The $PV$ denotes the Cauchy principal value of the integral. As it stands, the integral does not actually converge. Nevertheless, we are not actually considering the integral straight through the pole at $z=1$, but a very small detour around the pole. Thus, in the limit, we get the Cauchy PV. A little rearranging cancels the $\log$ term, and we now have:
$$-i 2 \pi PV \int_0^{\infty} \frac{dx}{x^3-1} + \frac{2 \pi^2}{3}$$
The contour integral is also equal to $i 2 \pi$ times the sum of the residues at the poles. The poles here are at $z=e^{i 2 \pi/3}$ and $z=e^{i 4 \pi/3}$. Note that the pole at $z=1$ is not inside the contour $C$ because of the detour around that "pole". It should be appreciated that the poles must have their arguments between $[0,2 \pi]$ because of the way we defined $C$.

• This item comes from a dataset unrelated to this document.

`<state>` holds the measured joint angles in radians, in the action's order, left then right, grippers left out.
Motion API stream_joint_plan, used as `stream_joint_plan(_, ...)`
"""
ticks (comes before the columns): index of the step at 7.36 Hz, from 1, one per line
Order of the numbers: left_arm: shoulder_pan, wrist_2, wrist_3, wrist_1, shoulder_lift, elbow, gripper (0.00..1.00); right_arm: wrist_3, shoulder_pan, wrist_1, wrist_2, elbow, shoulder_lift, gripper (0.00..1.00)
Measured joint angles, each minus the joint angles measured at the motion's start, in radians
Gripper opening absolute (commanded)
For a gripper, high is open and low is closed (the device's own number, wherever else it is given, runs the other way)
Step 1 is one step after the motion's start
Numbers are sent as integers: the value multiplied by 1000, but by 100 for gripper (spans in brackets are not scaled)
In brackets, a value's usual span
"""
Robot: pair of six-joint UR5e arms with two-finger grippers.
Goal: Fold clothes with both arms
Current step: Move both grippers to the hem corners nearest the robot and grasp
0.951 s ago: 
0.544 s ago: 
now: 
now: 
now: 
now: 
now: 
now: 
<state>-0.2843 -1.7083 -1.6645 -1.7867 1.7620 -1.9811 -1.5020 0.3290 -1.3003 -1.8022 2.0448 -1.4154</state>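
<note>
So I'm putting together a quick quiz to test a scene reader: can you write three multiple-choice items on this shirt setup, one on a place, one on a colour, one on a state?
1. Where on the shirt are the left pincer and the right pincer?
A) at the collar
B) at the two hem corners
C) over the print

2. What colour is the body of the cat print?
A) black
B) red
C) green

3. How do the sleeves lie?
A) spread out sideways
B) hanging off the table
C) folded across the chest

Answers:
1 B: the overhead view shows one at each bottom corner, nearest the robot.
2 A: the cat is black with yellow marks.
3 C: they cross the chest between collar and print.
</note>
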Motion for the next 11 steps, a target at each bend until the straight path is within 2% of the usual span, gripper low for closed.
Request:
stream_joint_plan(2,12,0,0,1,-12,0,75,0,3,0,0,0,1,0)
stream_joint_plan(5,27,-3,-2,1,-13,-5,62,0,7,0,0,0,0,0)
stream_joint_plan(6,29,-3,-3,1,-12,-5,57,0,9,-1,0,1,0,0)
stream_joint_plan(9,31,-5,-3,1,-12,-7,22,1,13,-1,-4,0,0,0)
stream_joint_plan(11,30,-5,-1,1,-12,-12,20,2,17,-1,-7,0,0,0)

In any case, we now have that the above 1D integrals over the positive real line are equal to
$$i 2 \pi \left [\frac{i 2 \pi/3}{3 e^{i 4 \pi/3}} + \frac{i 4 \pi/3}{3 e^{i 8 \pi/3}} \right ] = \frac{2 \pi ^2}{3}+i \frac{2\pi ^2}{3 \sqrt{3}} $$
We may now solve for the principal value and get:
$$ PV \int_0^{\infty} \frac{dx}{x^3-1} = -\frac{\pi}{3 \sqrt{3}} $$
Using partial fractions directly I think it is simpler:
$$\int\frac1{x^3-1}dx=\frac13\left(\int\frac1{x-1}-\frac{x+2}{x^2+x+1}\right)dx=$$
$$\frac13\left(\log(x-1)-\frac12\int\frac{2x+1}{x^2+x+1}dx-\frac32\int\frac1{\left(x+\frac12\right)^2+\frac34}dx\right)=$$
$$=\frac13\log(x-1)-\frac12\log(x^2+x+1)-\sqrt3\int\frac{\frac2{\sqrt3}dx}{1+\left(\frac{2x+1}{\sqrt3}\right)^2}=$$
$$=\log\frac{\sqrt[3]{x-1}}{\sqrt{x^2+x+1}}-\arctan\frac{2x+1}{\sqrt3}+C , $$
and etc.
- Subdivide $(0,\infty)$ into $(0,1)$ and $(1,\infty)$.
- On the latter, let $t=\dfrac1x$.
- $a^3-b^3=\big(a-b\big)\Big(a^2+ab+b^2\Big)$.
- Complete the square in the denominator.